• _AIM OF THE TASK_: Transcribe the listing below only from the line with "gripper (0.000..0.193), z" up to and including the line with "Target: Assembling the".

--- THE INPUT ---

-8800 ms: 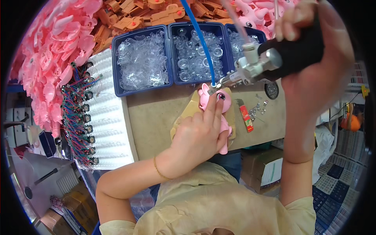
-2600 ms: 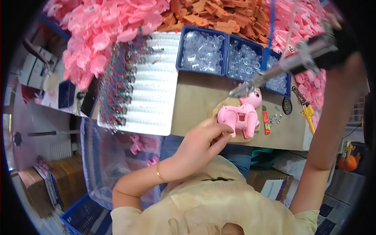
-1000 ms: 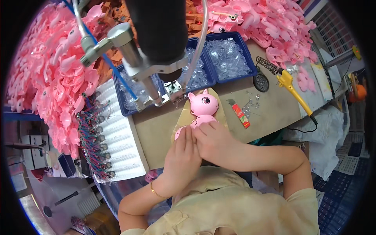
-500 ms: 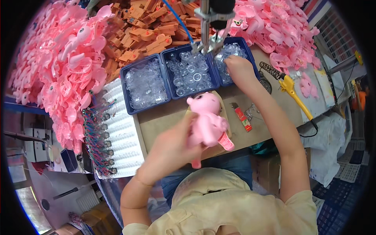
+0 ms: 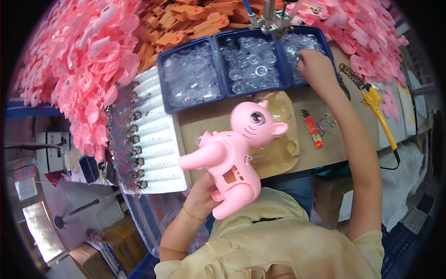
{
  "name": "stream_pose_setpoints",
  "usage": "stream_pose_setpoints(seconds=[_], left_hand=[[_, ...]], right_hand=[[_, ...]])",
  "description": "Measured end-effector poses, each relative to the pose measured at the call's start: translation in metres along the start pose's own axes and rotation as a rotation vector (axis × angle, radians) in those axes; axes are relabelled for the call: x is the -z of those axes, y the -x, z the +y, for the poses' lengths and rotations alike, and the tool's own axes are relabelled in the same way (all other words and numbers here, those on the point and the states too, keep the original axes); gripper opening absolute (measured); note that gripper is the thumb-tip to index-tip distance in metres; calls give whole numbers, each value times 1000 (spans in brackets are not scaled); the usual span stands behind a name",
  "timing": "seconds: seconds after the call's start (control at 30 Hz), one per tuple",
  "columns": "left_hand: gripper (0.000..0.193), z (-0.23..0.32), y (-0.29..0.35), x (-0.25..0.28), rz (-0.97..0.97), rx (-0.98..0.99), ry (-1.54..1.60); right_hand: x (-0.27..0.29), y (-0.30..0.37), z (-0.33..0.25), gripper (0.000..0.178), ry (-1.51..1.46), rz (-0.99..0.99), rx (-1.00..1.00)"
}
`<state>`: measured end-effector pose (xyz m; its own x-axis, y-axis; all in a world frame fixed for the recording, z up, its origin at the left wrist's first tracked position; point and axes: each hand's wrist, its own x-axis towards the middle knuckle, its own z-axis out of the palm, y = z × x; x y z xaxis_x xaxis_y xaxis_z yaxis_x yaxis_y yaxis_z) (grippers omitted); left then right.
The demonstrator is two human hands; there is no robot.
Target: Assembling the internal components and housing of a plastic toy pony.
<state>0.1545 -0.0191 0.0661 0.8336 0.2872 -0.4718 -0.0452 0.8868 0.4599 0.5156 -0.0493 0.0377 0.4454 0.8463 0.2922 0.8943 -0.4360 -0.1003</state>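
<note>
My left hand (image 5: 200,197) is closed around the lower body of a pink plastic toy animal (image 5: 232,153), tilted above the table's front edge. Its head has a painted eye and an ear, and an opening shows in its body. The toy hides part of my left fingers. My right hand (image 5: 317,69) reaches into the right-hand blue bin (image 5: 321,33), fingers curled together at the small clear plastic parts (image 5: 297,46). Whatever its fingertips pinch is hidden. Beneath the toy's head lies a tan moulded tray (image 5: 283,153).
Two more blue bins (image 5: 163,83) hold clear plastic parts. Pink shells (image 5: 88,83) and orange pieces (image 5: 186,21) are heaped behind and beside them. A white ridged tray (image 5: 162,158) with wired parts lies left. Right are a red-labelled tool (image 5: 312,131) and a yellow soldering iron (image 5: 383,121).
My left hand has turned the toy over, its head now pointing up and right with the body opening showing. My right hand stays at the right-hand bin. The whole view has shifted.
</note>
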Motion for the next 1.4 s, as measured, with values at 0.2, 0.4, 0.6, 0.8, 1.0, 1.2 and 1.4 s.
stream_pose_setpoints(seconds=[0.2,0.4,0.6,0.8,1.0,1.2,1.4], left_hand=[[99,-5,5,11,-51,41,157],[103,-12,22,19,-47,127,60],[74,-11,32,28,-141,66,142],[87,-6,21,22,-169,-33,140],[86,-2,13,15,-174,-55,91],[88,3,10,10,-154,-29,13],[69,-11,15,25,-96,28,106]], right_hand=[[0,7,13,15,-60,135,115],[35,27,-21,15,-351,228,-146],[33,43,0,21,-238,-12,-32],[31,-13,-5,27,-110,-460,57],[15,-6,14,22,-260,-186,59],[11,6,20,21,-13,146,129],[103,89,-93,14,-1182,-186,-385]])
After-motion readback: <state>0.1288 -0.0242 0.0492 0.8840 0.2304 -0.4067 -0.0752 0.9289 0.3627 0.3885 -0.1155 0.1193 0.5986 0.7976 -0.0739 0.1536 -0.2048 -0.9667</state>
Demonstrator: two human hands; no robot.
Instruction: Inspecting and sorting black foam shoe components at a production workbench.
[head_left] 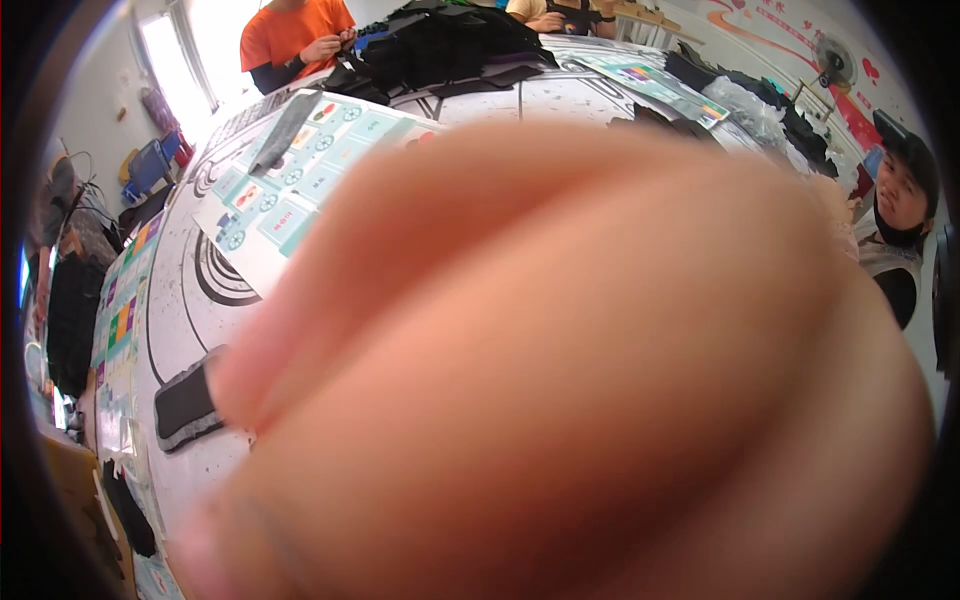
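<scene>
We log one blurred hand (560,370) filling our view, grip indeterminable; white patterned counter (190,300), far black fabric heap (450,45) apparently untouched.

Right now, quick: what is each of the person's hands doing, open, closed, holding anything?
Left: cannot be told.
Right: cannot be told.
A blurred hand covers the lens; which one is unclear, nothing visibly held.

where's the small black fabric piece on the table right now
In the head view the small black fabric piece lies at lower left on the white table, just left of the blurred hand filling the frame.
</scene>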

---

• _RESPONSE BELOW_:
  "columns": "left_hand: gripper (0.000..0.193), z (-0.23..0.32), y (-0.29..0.35), x (-0.25..0.28), rz (-0.97..0.97), rx (-0.98..0.99), ry (-1.54..1.60); right_hand: x (-0.27..0.29), y (-0.30..0.37), z (-0.33..0.25), gripper (0.000..0.178), ry (-1.51..1.46), rz (-0.99..0.99), rx (-1.00..1.00)"
}
`<state>`: measured end-effector pose (xyz m; its own x-axis, y-axis; all in a world frame fixed for the recording, z up, its origin at the left wrist's first tracked position; point and axes: each hand's wrist, its own x-axis towards the middle knuckle, its own z-axis out of the palm, y = z × x; x y z xaxis_x xaxis_y xaxis_z yaxis_x yaxis_y yaxis_z) (grippers omitted); left then right.
The demonstrator is two human hands; there is no robot.
Target: Assembling the internal components and housing of a plastic toy pony.

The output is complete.